You will be provided with a JSON array of my consolidated bookmarks. My script has already processed all local browser files (Firefox, Edge, Vivaldi) to find the visit_count for each bookmark.

Each object in the array you receive will have a url, name, and visit_count. The visit_count may be 0 or null if the information was unavailable or the item was never visited.

Here is an example of the input format you will receive: [{\"url\": \"https://stackoverflow.com/questions/1234\", \"name\": \"python - how to... - Stack Overflow\", \"visit_count\": 88}, {\"url\": \"https://github.com\", \"name\": \"GitHub\", \"visit_count\": 210}, {\"url\": \"https://www.some-random-blog.com/article/10-best-things\", \"name\": \"10-best-things\", \"visit_count\": 2}, ...]

Your task is to perform the following three actions:

  1. Identify Top 15: First, create a category named Top 15 Most Visited. You must populate this category with the 15 bookmarks that have the highest visit_count. These 15 bookmarks must not be included in any other category.
  2. Categorize the Rest: For all remaining bookmarks, group them into logical categories based on their URL and name (e.g., Programming, News & Articles, Tools & Utilities, Shopping, Social Media, Reference, Personal, Miscellaneous).
  3. Clean Names: For every bookmark, create a newName. This newName should be a clean, concise, and human-readable version of the original name. If the original name is messy (like just a URL or a generic title like "Home"), use the URL to infer a proper, descriptive name. For example, python - how to... - Stack Overflow could be cleaned to Python Question on Stack Overflow. A clean name like GitHub can remain GitHub.

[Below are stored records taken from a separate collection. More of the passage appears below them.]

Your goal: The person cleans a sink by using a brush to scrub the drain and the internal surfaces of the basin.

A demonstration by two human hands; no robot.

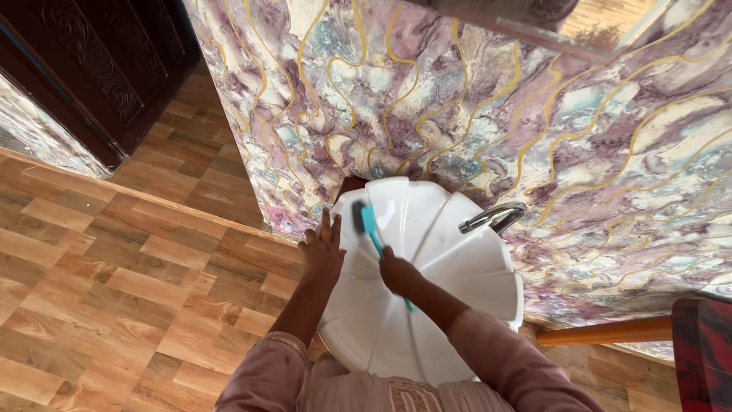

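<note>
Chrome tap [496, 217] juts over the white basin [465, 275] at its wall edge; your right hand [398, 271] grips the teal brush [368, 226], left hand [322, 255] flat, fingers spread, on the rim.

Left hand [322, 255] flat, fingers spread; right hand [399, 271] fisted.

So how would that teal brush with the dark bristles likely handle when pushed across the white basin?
The teal brush looks like thin moulded plastic, so probably light and fairly stiff. The right hand grips its handle; the glossy white basin may let the bristles slide easily. The left hand rests on the rim, the basin seemingly fixed.
</note>
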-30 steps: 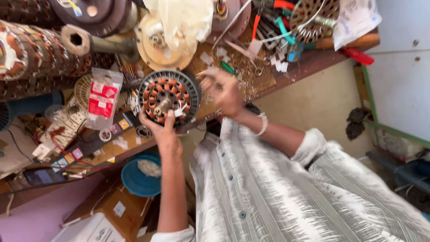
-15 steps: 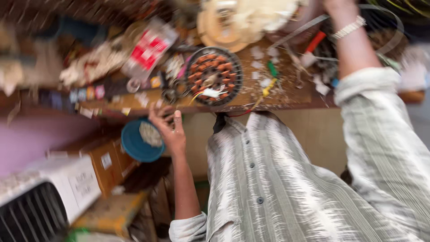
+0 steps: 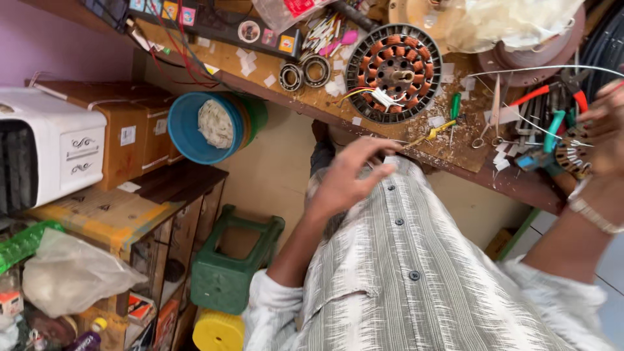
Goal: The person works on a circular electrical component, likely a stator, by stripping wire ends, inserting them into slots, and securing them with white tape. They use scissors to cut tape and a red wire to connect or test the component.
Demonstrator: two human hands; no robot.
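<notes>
the left hand hangs open and empty in front of the striped shirt, fingers loosely spread, palm turned toward the body, just short of the wooden bench edge. the right hand is raised at the far right of the bench over a clutter of red- and teal-handled pliers; it is partly cut off, so i cannot tell whether it grips anything. the round metal motor stator with copper-orange windings lies flat on the bench, just beyond the left hand and well apart from the right. it looks heavy and rigid, best taken by its dark outer ring, since the fine windings and the white lead wires at its front seem fragile. two steel bearing rings sit just left of the stator.
</notes>
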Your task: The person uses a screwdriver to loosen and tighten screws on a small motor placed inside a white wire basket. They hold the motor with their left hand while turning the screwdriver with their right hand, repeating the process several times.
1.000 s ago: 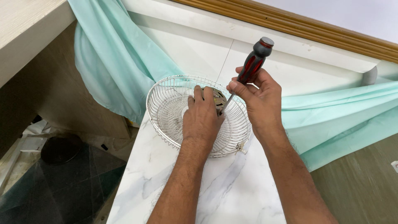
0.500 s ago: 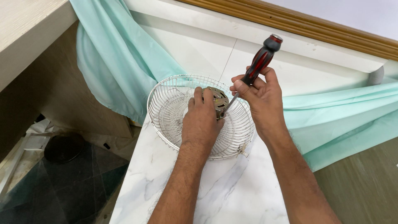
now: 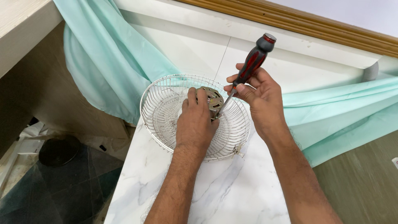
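Since a second ago my right hand [image 3: 259,97] has tilted the red-and-black-handled screwdriver [image 3: 251,68] further right. It grips the handle; my left hand [image 3: 195,122] presses flat on the round grey metal motor [image 3: 211,97] inside the white wire fan guard [image 3: 166,108] on the marble desk [image 3: 215,191]. I judge the tip should sit square in the screw, beside mint cloth [image 3: 112,62].

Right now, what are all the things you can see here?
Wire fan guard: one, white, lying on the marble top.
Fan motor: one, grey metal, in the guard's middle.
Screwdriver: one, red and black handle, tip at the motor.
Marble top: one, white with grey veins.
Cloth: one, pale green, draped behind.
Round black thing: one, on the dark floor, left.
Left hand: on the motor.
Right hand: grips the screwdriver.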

Output Format: You must return only a single JSON object. The keys of this object must be the category names (including Top 15 Most Visited). The value for each key must be an array of bookmark objects. Each bookmark object in your response must include the url, the newName you generated, and the original name for reference.

This is the required JSON output format:

{
  "Top 15 Most Visited": [
    {
      "url": "[https://github.com](https://github.com)",
      "newName": "GitHub",
      "originalName": "GitHub"
    },
    ... (14 more bookmarks)
  ],
  "Programming": [
    {
      "url": "[https://stackoverflow.com/questions/1234](https://stackoverflow.com/questions/1234)",
      "newName": "Python Question on Stack Overflow",
      "originalName": "python - how to... - Stack Overflow"
    },
    ...
  ],
  "News & Articles": [
    {
      "url": "[https://www.some-random-blog.com/article/10-best-things](https://www.some-random-blog.com/article/10-best-things)",
      "newName": "10 Best Things (some-random-blog.com)",
      "originalName": "10-best-things"
    },
    ...
  ],
  ... (other categories)
}